Exercise goal -
Retype all of the material exactly, leaving no line out.

(Dataset section)

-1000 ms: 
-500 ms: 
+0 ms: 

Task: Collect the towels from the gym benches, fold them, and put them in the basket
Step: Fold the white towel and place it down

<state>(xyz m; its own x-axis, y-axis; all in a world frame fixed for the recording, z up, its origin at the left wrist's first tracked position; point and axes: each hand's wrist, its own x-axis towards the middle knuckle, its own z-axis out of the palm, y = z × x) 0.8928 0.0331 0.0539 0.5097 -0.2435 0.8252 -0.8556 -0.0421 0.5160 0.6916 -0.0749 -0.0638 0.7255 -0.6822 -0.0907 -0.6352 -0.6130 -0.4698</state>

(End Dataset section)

Answer to this problem -
-1000 ms: 
-500 ms: 
+0 ms: 

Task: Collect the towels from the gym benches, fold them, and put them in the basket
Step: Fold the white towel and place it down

<state>(xyz m; its own x-axis, y-axis; all in a world frame fixed for the recording, z up, its origin at the left wrist's first tracked position; point and axes: each hand's wrist, its own x-axis towards the middle knuckle, its own z-axis out of the palm, y = z × x) 0.8928 0.0331 0.0539 0.5097 -0.2435 0.8252 -0.8556 -0.0421 0.5160 0.6916 -0.0749 -0.0638 0.7255 -0.6822 -0.0907 -0.6352 -0.6130 -0.4698</state>

This output is complete, and the exercise is done.